A variety of themes explored in the film include Christianity, Paganism, Norse mythology, feelings of guilt, vengeance, the questioning of religious faith and sexual innocence. All of the characters struggle with feelings of guilt: Ingeri for praying to Odin and standing by during the murder, Märeta for disliking Töre and wanting to be Karin's favourite parent, and Töre for killing the boy.

Many of the religious themes centre on conflict between paganism and Christianity, recalling the misery Sweden experienced as the two religions struggled for predominance. In the film, paganism is associated with magic spells, envy and revenge. In a possible interpretation, Odin in this film becomes synonymous with the Devil. The Bridge-Keeper is given the attributes of Odin; keeping a pet raven, lacking an eye and a high seat with seemingly ocular powers alluding to the Hlidskjalf of Norse Mythology. As with The Seventh Seal, Bergman relies on the emotions and inner conflicts of his characters to represent spiritual crisis. Töre, played by Max von Sydow, loses his Christian values to commit the act of revenge, and offers to build a church as penance. Film scholar Marc Gervais elaborated that Töre's revenge is "ritualized pagan vengeance", adding "Töre is torn between two ritualized imperatives: pagan vengeance, Christian repentance and forgiveness". Gervais commented on how it compared to William Shakespeare's Macbeth in its themes of "embracing the dark forces, succumbing to evil, and being overwhelmed by conscience".

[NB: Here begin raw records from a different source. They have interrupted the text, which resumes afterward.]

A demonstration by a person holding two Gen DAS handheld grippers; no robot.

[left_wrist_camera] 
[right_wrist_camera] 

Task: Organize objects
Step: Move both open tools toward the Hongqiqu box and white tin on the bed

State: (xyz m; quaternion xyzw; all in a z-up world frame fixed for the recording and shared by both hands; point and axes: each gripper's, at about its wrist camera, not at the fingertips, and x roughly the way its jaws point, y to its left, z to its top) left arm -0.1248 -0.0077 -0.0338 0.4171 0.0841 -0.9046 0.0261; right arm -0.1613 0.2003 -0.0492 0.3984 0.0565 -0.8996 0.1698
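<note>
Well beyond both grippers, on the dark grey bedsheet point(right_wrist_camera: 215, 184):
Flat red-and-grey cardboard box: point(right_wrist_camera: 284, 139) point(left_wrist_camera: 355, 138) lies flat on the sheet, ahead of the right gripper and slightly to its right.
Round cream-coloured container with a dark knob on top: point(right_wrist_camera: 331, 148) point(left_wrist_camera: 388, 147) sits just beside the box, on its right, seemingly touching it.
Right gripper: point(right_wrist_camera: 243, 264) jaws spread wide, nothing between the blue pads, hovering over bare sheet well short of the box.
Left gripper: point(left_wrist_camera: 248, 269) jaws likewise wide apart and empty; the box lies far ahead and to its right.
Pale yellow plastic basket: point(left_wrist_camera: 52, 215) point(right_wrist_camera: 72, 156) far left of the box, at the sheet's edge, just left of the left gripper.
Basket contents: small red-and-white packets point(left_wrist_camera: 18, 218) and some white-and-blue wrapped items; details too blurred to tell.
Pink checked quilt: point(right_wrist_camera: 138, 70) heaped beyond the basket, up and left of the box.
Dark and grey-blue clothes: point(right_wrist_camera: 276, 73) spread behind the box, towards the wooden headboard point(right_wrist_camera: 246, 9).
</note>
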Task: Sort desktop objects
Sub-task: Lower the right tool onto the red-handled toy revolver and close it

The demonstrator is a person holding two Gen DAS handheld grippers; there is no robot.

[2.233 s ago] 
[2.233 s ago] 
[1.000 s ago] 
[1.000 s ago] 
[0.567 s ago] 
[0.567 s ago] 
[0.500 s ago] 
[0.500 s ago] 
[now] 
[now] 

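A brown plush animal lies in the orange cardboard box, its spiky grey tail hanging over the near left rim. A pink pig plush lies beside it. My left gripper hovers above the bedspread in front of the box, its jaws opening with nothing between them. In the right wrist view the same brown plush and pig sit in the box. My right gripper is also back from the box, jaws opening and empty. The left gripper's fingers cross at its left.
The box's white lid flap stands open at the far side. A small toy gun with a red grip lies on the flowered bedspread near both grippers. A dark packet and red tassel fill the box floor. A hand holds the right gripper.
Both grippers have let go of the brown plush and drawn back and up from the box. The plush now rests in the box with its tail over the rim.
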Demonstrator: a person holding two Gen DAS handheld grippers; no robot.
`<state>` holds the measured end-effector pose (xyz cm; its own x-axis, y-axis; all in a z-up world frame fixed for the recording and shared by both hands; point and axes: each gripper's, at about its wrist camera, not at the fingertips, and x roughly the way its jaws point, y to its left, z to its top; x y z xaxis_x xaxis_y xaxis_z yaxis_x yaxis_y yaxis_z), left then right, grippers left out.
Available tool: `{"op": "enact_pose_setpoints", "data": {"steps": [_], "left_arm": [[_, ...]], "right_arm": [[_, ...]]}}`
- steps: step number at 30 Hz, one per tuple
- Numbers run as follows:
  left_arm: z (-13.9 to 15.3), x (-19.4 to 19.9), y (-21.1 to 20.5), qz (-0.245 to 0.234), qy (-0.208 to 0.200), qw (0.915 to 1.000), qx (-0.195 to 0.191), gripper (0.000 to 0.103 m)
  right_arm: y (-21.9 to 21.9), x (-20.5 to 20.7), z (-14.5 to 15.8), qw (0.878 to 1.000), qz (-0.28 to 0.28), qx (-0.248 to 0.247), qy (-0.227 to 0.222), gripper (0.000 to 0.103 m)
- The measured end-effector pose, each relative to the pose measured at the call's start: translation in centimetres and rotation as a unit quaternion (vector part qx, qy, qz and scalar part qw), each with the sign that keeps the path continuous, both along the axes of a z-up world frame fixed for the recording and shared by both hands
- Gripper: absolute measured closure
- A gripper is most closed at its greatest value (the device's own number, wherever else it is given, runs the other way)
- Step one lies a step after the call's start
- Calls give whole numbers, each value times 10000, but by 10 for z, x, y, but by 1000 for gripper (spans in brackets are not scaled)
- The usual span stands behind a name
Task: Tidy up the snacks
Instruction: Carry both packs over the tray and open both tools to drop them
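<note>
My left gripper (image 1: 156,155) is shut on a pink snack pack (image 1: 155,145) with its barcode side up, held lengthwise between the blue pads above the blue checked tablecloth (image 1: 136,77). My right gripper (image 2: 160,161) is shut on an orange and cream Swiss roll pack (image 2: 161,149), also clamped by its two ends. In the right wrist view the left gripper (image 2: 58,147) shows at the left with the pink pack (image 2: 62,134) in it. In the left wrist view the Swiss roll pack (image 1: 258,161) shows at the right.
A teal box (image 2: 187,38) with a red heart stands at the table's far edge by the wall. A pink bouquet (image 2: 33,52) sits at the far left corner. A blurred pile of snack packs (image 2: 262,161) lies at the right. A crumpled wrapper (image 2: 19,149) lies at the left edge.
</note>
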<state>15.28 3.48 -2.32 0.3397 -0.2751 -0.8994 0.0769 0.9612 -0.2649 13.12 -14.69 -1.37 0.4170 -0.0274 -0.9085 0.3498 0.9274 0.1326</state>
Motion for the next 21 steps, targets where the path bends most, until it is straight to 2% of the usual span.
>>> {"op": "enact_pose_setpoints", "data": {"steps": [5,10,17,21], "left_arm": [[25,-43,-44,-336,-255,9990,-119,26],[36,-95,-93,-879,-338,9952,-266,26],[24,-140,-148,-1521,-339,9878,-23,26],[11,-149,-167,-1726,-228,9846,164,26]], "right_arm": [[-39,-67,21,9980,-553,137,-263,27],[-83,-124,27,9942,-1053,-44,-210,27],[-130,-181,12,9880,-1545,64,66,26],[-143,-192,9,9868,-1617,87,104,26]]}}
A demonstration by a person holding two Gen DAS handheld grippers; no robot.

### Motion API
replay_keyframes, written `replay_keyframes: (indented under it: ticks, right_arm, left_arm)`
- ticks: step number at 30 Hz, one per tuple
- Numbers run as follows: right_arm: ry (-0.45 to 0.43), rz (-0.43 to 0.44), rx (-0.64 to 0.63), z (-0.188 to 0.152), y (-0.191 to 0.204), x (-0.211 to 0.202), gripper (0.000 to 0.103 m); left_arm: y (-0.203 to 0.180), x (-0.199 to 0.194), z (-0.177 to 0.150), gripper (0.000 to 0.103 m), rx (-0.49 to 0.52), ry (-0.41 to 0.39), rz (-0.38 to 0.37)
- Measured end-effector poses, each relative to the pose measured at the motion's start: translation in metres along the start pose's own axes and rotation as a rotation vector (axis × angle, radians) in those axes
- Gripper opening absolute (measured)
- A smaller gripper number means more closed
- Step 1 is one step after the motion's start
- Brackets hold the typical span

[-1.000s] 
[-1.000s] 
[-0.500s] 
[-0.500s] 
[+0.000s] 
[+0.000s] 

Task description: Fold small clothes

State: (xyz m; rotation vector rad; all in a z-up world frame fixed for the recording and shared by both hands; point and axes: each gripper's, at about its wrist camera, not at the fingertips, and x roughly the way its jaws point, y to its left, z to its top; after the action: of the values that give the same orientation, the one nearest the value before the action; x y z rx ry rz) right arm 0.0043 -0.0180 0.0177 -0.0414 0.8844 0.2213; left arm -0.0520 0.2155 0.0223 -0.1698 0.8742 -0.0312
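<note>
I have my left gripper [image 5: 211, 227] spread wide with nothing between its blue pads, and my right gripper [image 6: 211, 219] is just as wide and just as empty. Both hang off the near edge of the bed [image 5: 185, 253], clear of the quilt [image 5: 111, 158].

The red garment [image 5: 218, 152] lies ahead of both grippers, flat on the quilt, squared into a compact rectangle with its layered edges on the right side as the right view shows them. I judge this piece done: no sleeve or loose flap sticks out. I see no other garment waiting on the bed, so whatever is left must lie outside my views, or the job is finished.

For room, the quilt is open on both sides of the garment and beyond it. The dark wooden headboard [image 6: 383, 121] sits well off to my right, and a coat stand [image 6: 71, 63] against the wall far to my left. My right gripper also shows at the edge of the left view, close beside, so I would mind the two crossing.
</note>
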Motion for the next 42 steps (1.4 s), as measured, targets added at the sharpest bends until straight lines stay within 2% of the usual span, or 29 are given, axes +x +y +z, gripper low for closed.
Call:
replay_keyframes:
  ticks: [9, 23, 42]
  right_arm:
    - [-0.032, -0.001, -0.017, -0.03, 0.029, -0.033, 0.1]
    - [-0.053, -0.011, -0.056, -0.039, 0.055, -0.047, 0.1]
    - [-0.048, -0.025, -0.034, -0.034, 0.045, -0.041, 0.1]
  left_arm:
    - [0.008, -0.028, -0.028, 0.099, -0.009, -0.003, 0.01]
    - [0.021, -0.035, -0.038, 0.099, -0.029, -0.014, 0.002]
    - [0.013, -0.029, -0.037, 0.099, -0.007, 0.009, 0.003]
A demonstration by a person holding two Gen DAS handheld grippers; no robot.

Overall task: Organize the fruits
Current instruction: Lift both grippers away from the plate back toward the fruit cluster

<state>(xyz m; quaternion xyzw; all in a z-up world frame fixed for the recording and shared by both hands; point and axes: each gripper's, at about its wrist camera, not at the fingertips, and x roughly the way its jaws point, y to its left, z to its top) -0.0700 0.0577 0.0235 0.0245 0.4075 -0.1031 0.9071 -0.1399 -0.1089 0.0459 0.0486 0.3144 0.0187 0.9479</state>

Consistent with fairy tales, Karin and Ingeri are presented as opposites, Karin as an innocent virgin who always appears clean and in fine clothing. In contrast, Ingeri is dirty, dark in complexion, rides a darker horse, and her pregnancy indicates compromised innocence. The rape scene represents Karin losing her innocence, with her appearance afterward being disordered.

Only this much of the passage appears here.